Мне не раз приходилось видеть ветровалы, но в свежем виде они ошеломляют. Местами деревья повалены сплошь. Уцелела лишь гибкая поросль. Поверженные исполины лежали, крепко обнявшись зелеными лапами, стыдливо прячась за громадами вывороченной земли. Те, чьи корни выдержали бешеный напор стихии, стволы переломлены, а места разлома поблескивают лучистой, как липовый мед, смолой, свисающей янтарными сережками.
Обрывки узловатых, мускулистых корней кричали о боли, протестовали против такой нелепой смерти. Невольно проникаешься уважением к тем крепышам, которые выстояли.
День между тем выдался погожий. Изголодавшиеся за время ненастья звери забегали в поисках пищи.
Тщательно осматривают свои участки и соболя — они никогда не пробегут мимо дупла, не обследовав его. Побывают на всех бугорках, заглянут под все валежины и завалы. Уходя под них, соболь может невидимкой пройти под снегом десятки метров. Очень любят они и наклоненные и упавшие деревья, особенно если те лежат поперек ключа или распадка.
Душа радуется при виде всех этих замысловатых строчек. Необыкновенно интересное все же занятие — охота. При этом наибольшее удовольствие доставляет возможность побывать в глухих, укромных уголках, где есть возможность понаблюдать жизнь обитателей тайги.
Хорошо помню то далекое февральское утро. Мне исполнилось четырнадцать лет.

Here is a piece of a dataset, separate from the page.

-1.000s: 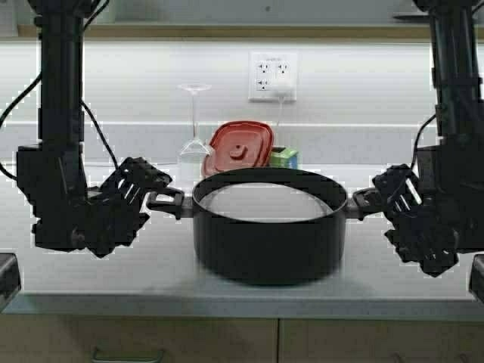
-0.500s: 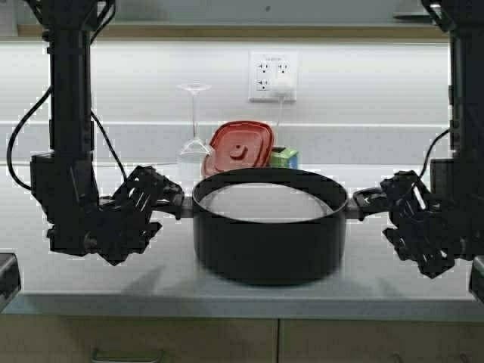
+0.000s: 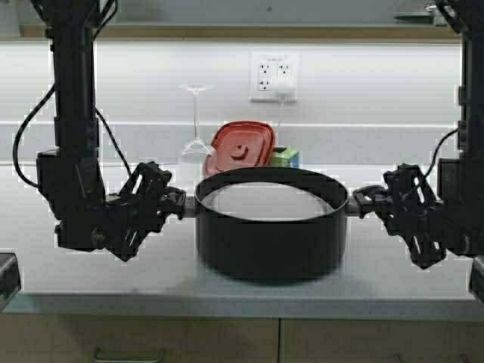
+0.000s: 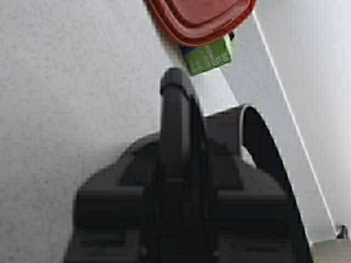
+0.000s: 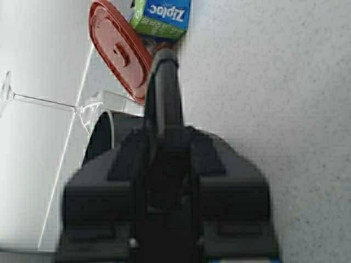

Первое, что я увидел, открыв глаза, — улыбающиеся лица моих родителей и одностволку «Иж-1», пахнущую заводской смазкой. С тех пор охота на долгое время стала моей главной страстью[11]. И не беда, что не всегда удачен выстрел и возвращаешься без трофеев. Разве не стоит испытать усталость ради того незабываемого наслаждения, которое получаешь при виде дикого зверя, стаи птиц, взмывающих с тихой заводи в заоблачную высь!
Сегодня пошел в обход со сладостным предвкушением удачи: был уверен, что в одном из капканов в Маристом распадке меня обязательно будет дожидаться соболек. Все же, как-никак, четыре дня не проверял. Но… опять одни мыши. И что обидно — некоторые «амбарчики» соболя сверху вдоль и поперек истоптали, в лаз заглядывали, но приманку так и не тронули. Как же, станут они грызть мерзлое мясо, когда повсюду живая и теплая добыча шныряет. Один из соболей прямо на макушке домика оставил выразительные знаки своего «презрения» к моим жалким подачкам.
В следующем амбарчике билась голубая сорока, обитающая в нашей стране лишь здесь, на юге Дальнего Востока. На ее счастье пружина не перебила лапку. Попалась она совсем недавно, — даже снежный покров вокруг хатки не потревожен. Я разжал дужки и освободил птицу. Сорока, покачав головой в темной шапочке, взлетела на дерево. Расправила взъерошенные перья и, громко прокричав мне что-то, улетела.
Тогда же я впервые увидел колонка, привлеченного, видимо, криком сороки. Его рыжевато-охристая шубка на белом фоне снега смотрелась весьма эффектно. Тело длинное, гибкое, с круто изогнутой спиной. Колонок несколько мельче соболя, но кровожаден и злобен необычайно: сила в сочетании с проворством позволяют ему побеждать зверей и птиц, которые значительно крупнее его.